What is expected:
Whenever a picture appears, leave it out while repeating all the other data exactly.

Dataset section:
*** Begin section ***

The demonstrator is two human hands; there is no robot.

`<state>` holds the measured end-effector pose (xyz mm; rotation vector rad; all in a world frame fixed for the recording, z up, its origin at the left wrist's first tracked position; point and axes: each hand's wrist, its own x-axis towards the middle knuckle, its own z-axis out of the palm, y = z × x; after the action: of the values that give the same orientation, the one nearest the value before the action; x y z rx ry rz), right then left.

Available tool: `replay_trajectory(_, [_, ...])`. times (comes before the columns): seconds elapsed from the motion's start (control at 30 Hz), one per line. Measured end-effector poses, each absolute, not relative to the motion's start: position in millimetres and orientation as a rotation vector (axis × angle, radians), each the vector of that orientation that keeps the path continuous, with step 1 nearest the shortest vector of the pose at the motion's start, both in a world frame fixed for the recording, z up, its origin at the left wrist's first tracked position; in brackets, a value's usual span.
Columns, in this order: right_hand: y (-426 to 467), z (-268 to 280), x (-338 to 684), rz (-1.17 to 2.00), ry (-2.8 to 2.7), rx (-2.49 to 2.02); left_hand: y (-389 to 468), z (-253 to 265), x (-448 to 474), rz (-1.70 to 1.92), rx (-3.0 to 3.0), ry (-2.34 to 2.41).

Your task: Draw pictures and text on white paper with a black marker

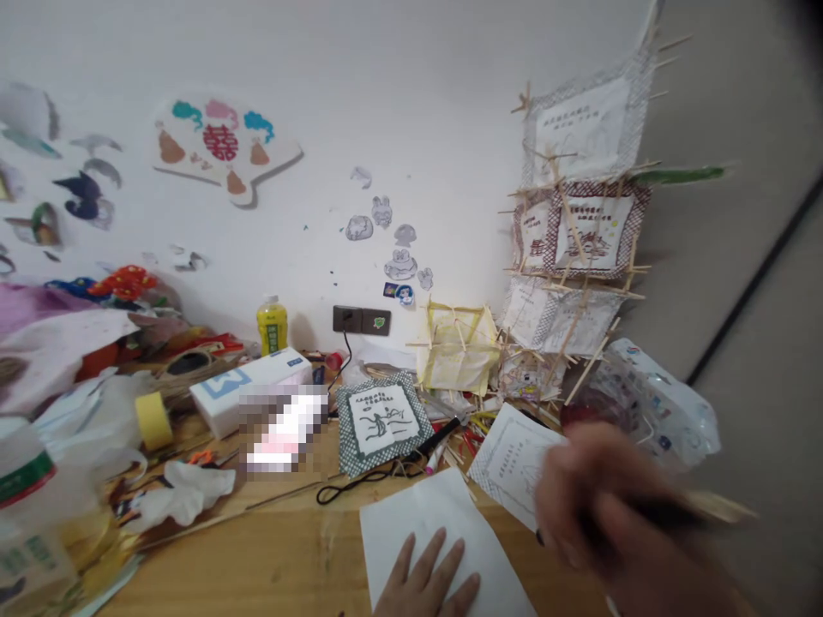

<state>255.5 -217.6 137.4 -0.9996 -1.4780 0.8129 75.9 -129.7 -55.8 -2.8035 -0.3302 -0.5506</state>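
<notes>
Right grip (601, 506) closed round a dark tool (662, 512), blank sheet (443, 506) to its left.
Blur keeps us from telling what the tool is. We see the sheet flat on the tabletop (283, 548), apart from the right grip, its long axis running away from us and leaning left at the far end. The left grip (429, 583) is nearer: it rests on the sheet, palm down, fingers spread.
</notes>
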Motion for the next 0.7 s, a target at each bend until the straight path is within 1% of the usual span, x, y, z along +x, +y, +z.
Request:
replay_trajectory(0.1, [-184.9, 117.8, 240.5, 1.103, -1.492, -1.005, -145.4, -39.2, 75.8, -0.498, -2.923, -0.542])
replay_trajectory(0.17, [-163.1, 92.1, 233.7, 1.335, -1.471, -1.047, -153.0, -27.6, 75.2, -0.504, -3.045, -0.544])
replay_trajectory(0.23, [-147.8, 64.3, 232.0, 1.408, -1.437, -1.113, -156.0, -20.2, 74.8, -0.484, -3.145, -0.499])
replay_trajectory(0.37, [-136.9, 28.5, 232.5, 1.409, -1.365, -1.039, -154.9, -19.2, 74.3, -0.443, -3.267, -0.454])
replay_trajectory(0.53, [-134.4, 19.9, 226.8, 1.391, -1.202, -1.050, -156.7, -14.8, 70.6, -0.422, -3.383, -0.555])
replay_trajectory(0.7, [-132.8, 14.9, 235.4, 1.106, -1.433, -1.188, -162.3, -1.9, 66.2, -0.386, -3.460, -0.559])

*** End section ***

Result below:
The demonstrator is two human hands; there is no robot.

`<state>` holds the measured end-effector pose (xyz mm; rotation vector rad; all in a world frame fixed for the recording, z up, its origin at the left wrist's first tracked position; point and axes: each hand's wrist, its own x-axis towards the middle knuckle, its own z-axis out of the palm, y = z × x; after the action: of the values that give the same orientation, the one nearest the value before the action; x y z rx ry rz), right then left.

Available tool: `replay_trajectory(_, [_, ...])`. times (comes before the columns): seconds elapsed from the motion's start (control at 30 Hz), one per line. Measured end-effector poses, each absolute, not relative to the motion's start: position in millimetres and orientation as a rotation vector (axis × angle, radians), each the vector of that orientation that keeps the path continuous, with step 1 nearest the shortest vector of the pose at the motion's start, both in a world frame fixed for the recording, z up, its origin at the left wrist's first tracked position; in brackets, a value's usual span.
Columns, in this order: right_hand: y (-426 to 467), z (-268 to 280), x (-338 to 684), rz (-1.17 to 2.00), ry (-2.8 to 2.7), rx (-2.49 to 2.02); left_hand: y (-389 to 468), z (-253 to 265), x (-448 to 474), rz (-1.70 to 1.92), rx (-3.0 to 3.0), ry (-2.34 to 2.41).

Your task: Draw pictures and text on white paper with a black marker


<state>255.5 -217.6 137.4 -0.9996 -1.4780 0.8129 75.9 -129.7 -55.8 -2.8035 -0.3302 -0.5506</state>
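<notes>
Right grip (601, 506) closed round a dark tool (662, 512), blank sheet (443, 506) to its left.
Blur keeps us from telling what the tool is. We see the sheet flat on the tabletop (283, 548), apart from the right grip, its long axis running away from us and leaning left at the far end. The left grip (429, 583) is nearer: it rests on the sheet, palm down, fingers spread.
</notes>
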Motion for the next 0.7 s, a target at each bend until the straight path is within 1% of the usual span, x, y, z along +x, +y, +z.
Request:
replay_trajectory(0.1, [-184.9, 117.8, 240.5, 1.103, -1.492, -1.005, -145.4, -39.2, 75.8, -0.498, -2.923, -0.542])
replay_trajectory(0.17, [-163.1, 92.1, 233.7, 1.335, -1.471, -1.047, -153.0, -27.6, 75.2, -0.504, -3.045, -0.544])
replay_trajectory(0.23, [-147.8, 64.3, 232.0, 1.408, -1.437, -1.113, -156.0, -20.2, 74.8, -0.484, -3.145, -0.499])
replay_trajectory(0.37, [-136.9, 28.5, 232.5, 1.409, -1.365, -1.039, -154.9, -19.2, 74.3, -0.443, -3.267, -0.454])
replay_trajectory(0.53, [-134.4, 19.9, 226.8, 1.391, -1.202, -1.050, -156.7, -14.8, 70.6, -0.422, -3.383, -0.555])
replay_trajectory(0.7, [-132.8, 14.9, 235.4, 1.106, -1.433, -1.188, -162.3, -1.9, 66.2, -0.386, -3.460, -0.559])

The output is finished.